Problem to work on ▸ Find all lines below containing the string "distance" and return them.

——————————

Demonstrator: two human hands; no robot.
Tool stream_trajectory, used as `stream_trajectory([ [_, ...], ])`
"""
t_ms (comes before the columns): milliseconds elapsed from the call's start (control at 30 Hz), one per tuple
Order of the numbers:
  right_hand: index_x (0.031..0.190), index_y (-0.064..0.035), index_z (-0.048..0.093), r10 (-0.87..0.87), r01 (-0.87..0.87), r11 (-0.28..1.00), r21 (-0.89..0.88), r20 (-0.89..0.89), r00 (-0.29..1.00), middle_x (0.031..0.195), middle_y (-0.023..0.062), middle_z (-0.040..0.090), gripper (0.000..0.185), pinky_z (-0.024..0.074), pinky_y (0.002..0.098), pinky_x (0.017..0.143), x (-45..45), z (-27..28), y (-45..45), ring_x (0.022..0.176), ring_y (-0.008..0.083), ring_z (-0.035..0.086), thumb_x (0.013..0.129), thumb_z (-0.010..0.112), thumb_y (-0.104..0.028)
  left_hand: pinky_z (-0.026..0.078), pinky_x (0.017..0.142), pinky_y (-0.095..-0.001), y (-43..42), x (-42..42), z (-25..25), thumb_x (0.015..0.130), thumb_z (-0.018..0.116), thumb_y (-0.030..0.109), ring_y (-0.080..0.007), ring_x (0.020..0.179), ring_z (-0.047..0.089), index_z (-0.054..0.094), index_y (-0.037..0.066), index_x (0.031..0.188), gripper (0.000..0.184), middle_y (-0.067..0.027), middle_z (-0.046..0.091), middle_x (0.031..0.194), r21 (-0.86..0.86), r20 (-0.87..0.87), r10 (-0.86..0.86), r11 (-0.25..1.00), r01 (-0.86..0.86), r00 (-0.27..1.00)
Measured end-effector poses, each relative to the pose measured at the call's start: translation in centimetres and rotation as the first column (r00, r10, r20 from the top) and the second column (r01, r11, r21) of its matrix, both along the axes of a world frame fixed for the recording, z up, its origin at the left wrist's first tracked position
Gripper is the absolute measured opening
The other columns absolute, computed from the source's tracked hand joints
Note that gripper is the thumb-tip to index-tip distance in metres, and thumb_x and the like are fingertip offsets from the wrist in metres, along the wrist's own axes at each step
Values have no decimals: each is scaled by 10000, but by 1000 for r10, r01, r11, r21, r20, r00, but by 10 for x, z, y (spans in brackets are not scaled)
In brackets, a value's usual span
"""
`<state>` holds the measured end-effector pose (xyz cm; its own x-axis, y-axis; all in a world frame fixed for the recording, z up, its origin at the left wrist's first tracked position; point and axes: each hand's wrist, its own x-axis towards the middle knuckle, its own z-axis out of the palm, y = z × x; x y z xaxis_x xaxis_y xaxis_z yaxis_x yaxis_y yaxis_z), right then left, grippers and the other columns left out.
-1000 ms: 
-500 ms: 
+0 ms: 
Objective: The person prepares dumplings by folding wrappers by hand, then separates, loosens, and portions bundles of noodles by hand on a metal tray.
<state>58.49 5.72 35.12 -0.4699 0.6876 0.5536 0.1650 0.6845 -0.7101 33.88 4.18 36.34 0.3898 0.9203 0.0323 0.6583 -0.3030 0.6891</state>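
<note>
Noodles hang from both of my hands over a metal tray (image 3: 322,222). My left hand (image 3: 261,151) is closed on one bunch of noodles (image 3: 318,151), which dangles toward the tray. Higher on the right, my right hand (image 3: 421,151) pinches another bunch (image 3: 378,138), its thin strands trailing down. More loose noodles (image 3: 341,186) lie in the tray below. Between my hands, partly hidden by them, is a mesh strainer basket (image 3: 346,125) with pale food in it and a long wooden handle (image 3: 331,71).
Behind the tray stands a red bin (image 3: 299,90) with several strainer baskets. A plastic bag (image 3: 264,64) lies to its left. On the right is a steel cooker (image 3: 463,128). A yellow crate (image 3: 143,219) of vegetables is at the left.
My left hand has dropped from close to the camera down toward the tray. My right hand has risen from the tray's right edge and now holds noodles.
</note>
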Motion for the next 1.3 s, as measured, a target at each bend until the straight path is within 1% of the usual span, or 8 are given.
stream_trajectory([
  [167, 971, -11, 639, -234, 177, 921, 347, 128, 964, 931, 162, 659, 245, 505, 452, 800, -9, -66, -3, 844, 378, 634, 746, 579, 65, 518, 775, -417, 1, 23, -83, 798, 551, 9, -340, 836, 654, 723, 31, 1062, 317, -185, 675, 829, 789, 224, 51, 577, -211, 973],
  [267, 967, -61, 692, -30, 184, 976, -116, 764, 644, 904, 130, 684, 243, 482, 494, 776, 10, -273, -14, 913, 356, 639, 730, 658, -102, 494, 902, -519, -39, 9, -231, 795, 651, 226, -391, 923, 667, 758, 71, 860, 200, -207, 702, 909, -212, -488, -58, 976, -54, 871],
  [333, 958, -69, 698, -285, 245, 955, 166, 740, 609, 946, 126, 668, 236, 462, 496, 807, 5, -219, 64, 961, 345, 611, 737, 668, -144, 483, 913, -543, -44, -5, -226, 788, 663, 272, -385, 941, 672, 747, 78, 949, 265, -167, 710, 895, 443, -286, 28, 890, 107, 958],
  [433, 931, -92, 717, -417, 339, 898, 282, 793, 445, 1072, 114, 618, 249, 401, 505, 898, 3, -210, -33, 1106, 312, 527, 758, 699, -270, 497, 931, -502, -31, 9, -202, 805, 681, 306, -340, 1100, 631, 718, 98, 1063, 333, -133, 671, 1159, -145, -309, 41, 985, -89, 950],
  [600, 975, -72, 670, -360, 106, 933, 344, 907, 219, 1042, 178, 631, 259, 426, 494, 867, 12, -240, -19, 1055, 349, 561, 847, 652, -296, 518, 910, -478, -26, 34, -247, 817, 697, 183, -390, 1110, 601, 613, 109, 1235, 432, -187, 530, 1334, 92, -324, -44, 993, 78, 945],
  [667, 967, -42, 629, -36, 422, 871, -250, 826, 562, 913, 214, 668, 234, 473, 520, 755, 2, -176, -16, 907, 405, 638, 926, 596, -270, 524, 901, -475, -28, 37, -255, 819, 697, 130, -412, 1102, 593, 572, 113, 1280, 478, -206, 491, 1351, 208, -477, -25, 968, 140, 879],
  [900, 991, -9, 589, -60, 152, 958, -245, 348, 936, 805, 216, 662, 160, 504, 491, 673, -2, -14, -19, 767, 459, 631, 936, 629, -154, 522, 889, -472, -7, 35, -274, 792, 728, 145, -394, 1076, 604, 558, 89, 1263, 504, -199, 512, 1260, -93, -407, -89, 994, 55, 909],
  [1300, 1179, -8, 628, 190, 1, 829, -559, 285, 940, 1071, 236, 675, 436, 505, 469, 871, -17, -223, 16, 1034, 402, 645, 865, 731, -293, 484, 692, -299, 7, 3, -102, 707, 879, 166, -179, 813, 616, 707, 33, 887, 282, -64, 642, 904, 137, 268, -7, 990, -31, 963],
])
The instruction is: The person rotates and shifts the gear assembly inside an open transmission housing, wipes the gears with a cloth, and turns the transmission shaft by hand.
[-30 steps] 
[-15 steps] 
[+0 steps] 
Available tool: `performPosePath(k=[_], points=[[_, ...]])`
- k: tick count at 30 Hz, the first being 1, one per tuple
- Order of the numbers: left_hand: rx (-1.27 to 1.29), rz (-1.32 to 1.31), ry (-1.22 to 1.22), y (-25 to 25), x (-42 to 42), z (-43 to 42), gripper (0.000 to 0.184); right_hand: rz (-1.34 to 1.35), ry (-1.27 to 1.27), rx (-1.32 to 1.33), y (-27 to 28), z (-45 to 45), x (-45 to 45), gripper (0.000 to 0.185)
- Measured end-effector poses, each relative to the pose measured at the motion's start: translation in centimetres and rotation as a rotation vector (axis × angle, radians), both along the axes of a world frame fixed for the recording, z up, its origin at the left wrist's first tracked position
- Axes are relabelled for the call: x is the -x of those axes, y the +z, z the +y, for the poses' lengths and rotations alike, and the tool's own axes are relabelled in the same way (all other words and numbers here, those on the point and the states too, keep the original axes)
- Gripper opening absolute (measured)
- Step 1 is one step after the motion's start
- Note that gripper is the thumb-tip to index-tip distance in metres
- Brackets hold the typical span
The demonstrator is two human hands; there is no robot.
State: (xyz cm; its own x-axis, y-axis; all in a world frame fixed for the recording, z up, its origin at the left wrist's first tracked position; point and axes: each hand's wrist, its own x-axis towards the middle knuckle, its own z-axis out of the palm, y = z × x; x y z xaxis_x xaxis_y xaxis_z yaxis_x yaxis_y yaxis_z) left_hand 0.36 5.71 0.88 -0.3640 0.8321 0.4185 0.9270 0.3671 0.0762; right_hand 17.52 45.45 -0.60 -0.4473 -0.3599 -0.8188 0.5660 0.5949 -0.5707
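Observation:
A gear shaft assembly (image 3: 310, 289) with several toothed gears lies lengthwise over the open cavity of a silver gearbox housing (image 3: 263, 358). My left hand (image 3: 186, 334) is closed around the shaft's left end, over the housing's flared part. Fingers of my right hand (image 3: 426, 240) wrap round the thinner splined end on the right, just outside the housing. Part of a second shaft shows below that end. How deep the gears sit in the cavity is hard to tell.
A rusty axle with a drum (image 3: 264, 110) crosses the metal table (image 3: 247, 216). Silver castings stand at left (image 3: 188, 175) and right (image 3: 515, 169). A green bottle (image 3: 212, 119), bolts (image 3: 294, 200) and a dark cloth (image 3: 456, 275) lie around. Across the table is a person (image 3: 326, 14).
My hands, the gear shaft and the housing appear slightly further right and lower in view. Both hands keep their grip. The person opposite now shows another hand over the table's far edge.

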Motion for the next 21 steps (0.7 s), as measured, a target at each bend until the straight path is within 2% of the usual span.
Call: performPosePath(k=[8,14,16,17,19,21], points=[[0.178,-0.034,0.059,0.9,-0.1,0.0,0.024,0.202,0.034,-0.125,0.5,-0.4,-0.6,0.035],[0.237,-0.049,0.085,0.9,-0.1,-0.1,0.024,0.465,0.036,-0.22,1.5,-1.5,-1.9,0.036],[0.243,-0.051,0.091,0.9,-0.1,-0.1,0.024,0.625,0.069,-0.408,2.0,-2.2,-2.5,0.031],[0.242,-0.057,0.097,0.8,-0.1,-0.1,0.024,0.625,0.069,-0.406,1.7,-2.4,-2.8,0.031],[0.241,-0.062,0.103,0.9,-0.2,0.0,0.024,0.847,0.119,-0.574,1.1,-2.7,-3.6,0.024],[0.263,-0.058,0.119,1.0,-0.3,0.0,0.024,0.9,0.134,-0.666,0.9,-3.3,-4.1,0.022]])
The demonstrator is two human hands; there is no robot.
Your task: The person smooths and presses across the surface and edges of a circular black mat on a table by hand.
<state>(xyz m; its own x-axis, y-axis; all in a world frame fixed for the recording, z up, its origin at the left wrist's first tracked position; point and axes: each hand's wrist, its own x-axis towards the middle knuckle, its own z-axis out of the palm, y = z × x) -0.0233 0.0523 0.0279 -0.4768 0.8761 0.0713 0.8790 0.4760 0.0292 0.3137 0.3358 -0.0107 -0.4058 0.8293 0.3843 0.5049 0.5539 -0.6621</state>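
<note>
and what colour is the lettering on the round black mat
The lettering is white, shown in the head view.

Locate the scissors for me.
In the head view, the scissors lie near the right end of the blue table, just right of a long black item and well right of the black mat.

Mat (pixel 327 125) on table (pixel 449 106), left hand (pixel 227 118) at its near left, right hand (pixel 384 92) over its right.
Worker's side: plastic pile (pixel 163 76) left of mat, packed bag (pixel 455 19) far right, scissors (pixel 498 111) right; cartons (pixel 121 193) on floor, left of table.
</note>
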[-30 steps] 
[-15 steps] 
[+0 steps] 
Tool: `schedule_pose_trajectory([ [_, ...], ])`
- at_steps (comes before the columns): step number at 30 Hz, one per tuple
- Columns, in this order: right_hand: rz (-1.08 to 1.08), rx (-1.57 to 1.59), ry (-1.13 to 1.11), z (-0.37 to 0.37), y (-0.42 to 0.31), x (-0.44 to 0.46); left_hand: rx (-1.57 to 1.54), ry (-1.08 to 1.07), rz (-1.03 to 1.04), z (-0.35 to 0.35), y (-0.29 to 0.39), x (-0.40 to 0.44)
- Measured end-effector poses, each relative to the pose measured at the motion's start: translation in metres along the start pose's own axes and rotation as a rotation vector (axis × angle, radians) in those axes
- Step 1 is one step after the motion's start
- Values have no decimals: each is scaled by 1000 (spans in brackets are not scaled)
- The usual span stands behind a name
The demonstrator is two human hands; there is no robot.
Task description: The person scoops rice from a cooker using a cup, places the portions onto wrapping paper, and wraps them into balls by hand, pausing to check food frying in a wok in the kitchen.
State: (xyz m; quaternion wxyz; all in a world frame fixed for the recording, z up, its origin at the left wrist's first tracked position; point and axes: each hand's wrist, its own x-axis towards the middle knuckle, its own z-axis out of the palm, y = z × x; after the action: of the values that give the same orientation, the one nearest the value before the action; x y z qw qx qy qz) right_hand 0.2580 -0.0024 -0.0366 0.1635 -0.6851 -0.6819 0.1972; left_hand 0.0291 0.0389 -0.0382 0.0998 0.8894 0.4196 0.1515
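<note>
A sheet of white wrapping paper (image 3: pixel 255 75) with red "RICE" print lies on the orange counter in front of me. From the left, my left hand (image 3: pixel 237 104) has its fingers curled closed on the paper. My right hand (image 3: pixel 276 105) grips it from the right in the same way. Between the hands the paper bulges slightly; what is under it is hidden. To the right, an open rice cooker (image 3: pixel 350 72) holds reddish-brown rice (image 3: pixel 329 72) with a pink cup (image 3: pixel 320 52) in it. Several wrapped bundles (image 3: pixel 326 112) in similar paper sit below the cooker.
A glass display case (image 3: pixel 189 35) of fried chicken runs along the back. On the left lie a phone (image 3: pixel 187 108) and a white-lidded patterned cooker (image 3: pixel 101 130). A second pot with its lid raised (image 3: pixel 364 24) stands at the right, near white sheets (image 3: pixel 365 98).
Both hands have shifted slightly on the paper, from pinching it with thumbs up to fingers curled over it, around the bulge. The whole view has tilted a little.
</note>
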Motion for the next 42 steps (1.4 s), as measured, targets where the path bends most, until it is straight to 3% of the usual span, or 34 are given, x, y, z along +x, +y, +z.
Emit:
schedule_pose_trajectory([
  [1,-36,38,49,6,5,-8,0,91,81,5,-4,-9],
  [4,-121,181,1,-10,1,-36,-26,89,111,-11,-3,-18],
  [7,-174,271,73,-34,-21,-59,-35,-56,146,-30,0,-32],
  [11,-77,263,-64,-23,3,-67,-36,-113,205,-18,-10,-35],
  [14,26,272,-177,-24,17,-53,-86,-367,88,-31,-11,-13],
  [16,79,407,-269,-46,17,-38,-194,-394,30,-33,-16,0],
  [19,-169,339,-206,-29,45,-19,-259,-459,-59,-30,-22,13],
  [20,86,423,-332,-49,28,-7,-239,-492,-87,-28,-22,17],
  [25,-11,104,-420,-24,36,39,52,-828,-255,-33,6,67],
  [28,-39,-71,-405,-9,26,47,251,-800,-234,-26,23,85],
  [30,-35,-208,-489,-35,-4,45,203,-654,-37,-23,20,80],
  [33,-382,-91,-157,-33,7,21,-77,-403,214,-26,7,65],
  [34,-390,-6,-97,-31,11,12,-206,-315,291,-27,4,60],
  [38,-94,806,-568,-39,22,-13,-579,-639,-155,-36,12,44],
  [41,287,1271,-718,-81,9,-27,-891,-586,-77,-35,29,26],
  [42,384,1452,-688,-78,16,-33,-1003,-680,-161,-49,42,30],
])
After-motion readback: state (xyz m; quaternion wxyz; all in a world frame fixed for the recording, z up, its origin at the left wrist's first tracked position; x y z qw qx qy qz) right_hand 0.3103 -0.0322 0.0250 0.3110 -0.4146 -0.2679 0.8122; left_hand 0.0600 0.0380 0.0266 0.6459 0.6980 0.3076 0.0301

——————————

Result of this task ▸
Note that gripper is the thumb-tip to index-tip distance in metres, and thumb_x and the like are fingertip offsets from the wrist in metres, along the wrist's own axes at each step
- Note that gripper is the thumb-tip to index-tip distance in metres

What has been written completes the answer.